[Opening AVAILABLE DATA section]

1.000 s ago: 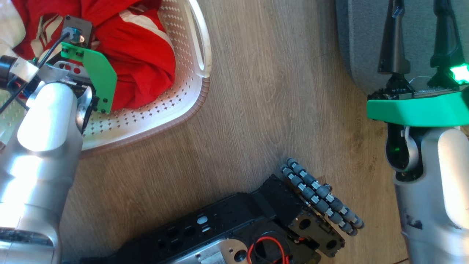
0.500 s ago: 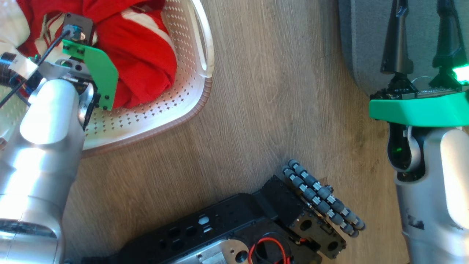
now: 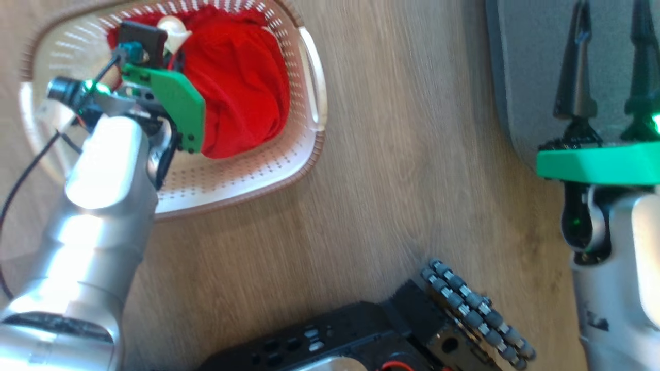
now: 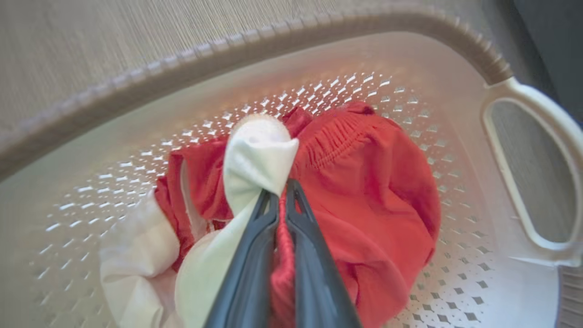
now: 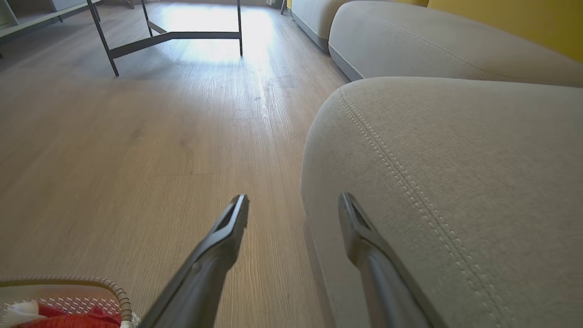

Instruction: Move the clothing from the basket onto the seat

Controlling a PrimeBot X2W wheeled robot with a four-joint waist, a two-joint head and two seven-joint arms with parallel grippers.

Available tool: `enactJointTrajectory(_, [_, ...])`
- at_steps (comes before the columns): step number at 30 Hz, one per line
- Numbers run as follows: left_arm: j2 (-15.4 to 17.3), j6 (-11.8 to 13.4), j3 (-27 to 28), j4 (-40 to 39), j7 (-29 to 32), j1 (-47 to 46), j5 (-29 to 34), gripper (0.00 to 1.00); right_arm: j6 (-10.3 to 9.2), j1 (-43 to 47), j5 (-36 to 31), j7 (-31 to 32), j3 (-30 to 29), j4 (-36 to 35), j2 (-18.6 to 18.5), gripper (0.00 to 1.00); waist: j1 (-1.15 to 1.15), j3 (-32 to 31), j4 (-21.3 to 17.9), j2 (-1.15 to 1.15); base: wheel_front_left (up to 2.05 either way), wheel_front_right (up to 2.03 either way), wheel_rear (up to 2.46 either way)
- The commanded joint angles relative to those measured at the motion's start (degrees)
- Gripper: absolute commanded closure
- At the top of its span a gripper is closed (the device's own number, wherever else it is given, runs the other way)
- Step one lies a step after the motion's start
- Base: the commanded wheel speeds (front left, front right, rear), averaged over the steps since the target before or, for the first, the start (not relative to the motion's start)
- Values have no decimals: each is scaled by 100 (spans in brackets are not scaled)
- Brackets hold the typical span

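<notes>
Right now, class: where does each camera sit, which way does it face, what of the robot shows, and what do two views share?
Head view: on the head, facing down at the floor, basket and seat; left forearm and right gripper show.
Left wrist view: along the left gripper, shut on the red clothing in the basket.
Right wrist view: along the open right gripper, across floor beside the seat.
All three share the basket.

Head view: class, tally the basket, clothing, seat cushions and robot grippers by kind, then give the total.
basket: 1
clothing: 1
seat: 1
grippers: 2, the left gripper and the right gripper
Total: 5
</notes>
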Motion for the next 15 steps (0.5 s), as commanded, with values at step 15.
enactJointTrajectory(15, [14,-60,389,-477,-716,1190,-578,100,40,1026,-68,-27,-143,123,-504,0,0,-1965,821,0,0,0,0])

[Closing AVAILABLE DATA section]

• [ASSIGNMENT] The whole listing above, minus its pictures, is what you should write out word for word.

• [YOUR RESPONSE]
1.000 s ago: 
0.500 s ago: 
now: 
now: 
now: 

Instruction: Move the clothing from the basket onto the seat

Controlling a PrimeBot X2W wheeled robot with a four-joint waist, a two-joint head and two seven-joint arms with parallel grippers.

Available tool: `enactJointTrajectory(_, [_, ...])`
- at_steps (comes before the columns): step number at 30 Hz, one per line
- Numbers run as follows: left_arm: j2 (-15.4 to 17.3), j6 (-11.8 to 13.4), j3 (-27 to 28), j4 (-40 to 39), j7 (-29 to 32), j1 (-47 to 46), j5 (-29 to 34), gripper (0.00 to 1.00); right_arm: j6 (-10.3 to 9.2), j1 (-43 to 47), j5 (-36 to 31), j7 (-31 to 32), j3 (-30 to 29), j4 (-36 to 35), j2 (-18.6 to 18.5), gripper (0.00 to 1.00); waist: j1 (-1.15 to 1.15), j3 (-32 to 31), j4 (-21.3 to 17.9), j2 (-1.15 to 1.15); base: wheel_front_left (up to 2.05 either way), wheel_front_right (up to 2.03 either way), wheel_rear (up to 2.46 either way)
- The commanded joint angles relative to those measured at the motion's start (degrees)
- Gripper: absolute commanded closure
- At the top of its span a gripper is closed (the device's own number, wherever else it is given, runs the other way)
- Step one lies a step after the motion's start
- Base: the commanded wheel speeds (front left, front right, rear), averaged over the steps since the target before or, for the first, the start (not relative to the motion's start)
- Values have no decimals: each is scaled by 100 (spans in brackets are not scaled)
- Brackets hold the typical span

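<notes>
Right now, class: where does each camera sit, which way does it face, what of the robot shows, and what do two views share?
Head view: on the head, facing down at the floor, basket and seat; left forearm and right gripper show.
Left wrist view: along the left gripper, shut on the red clothing in the basket.
Right wrist view: along the open right gripper, across floor beside the seat.
All three share the basket.

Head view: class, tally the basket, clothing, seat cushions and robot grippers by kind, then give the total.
basket: 1
clothing: 1
seat: 1
grippers: 2, the left gripper and the right gripper
Total: 5
</notes>
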Motion for the next 15 steps (0.5 s), as commanded, with values at step 15.
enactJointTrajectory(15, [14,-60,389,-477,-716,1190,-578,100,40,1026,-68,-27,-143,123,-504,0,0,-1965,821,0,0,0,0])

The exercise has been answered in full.